Internal control is a broadly defined process, effected by people, designed to provide reasonable assurance regarding the achievement of the following three objectives that all businesses strive for:
1. Economy and efficiency of operations, including achievement of performance goals and safeguarding of assets against loss;
2. Reliable financial and operational data and reports; and
3. Compliance with laws and regulations
* Managers and employees who possess integrity, ethical values and competence;
* Management's philosophy and operating style;
* Proper assignment of authority and responsibility;
* Proper organization of available resources;
* Proper training and development of people; and
* Proper attention and direction from senior management.
* An awareness of and ability to deal with the risks and obstacles to successful achievement of business objectives;
* Establishment by management of a set of objectives that integrate all the organization's resources so that the organization operates in concert; and
* Identification, analysis and management of the risks and obstacles to successful achievement of the three primary business objectives.
* The establishment and execution of policies and procedures to help ensure effective implementation of the actions identified by management as being necessary to address risks and obstacles to achievement of business objectives.
(These control activities help ensure that management's directives are carried out; occur at all levels of the organization; and in all activities, units and functions.

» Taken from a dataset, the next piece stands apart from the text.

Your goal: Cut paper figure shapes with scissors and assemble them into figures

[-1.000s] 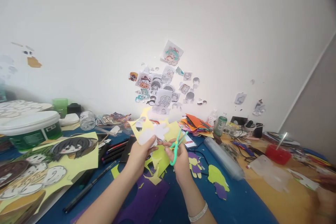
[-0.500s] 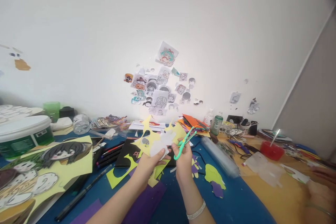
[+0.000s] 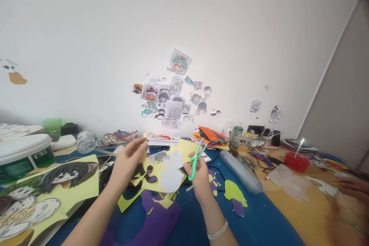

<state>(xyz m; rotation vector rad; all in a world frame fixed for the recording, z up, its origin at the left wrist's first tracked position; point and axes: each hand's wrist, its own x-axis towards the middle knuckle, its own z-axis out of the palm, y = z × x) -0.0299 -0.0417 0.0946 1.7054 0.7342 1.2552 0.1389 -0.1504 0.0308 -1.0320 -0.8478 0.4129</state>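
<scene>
My right hand (image 3: pixel 198 177) is closed round the handles of small green scissors (image 3: pixel 196 157), whose blades point up and away. A yellow paper sheet (image 3: pixel 167 165) with cut-out holes and a white paper shape (image 3: pixel 172 175) on it lies just left of the scissors. My left hand (image 3: pixel 129 159) is lifted at the sheet's left edge, with its fingers curled near the paper's upper corner; whether it grips the paper is unclear. A silver bracelet (image 3: pixel 218 231) circles my right wrist.
A blue mat (image 3: pixel 259 223) covers the desk, with purple paper (image 3: pixel 147 223), pens (image 3: pixel 106 169), a cartoon drawing (image 3: pixel 54 184), a white-lidded tub (image 3: pixel 23 155), a clear roll (image 3: pixel 240 171), bottles (image 3: pixel 236 134), a red dish (image 3: pixel 295 161). Stickers (image 3: pixel 173 96) dot the wall. Another person's hand (image 3: pixel 350 207) is at right.
The yellow sheet dropped from held up down toward the desk. My left hand shifted left to the sheet's edge. The scissors stayed in my right hand.
</scene>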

Examples include authorizations, reviews of operating performance, security of assets, and segregation of duties.)
* Information systems produce reports, containing operational, financial and compliance related information, that make it possible to run and control a business. They deal with internally generated data as well as the external activities, conditions and events necessary to informed business decision making and external reporting.
* The organization's people must be able to capture and exchange the information needed to conduct, manage and control operations.
* Pertinent information must be identified, captured and communicated in a form and time frame that enables people to carry out their responsibilities.
* Effective communication must flow down, up and across the organization. (This includes a clear message from top management to all personnel that control responsibilities must be taken seriously.)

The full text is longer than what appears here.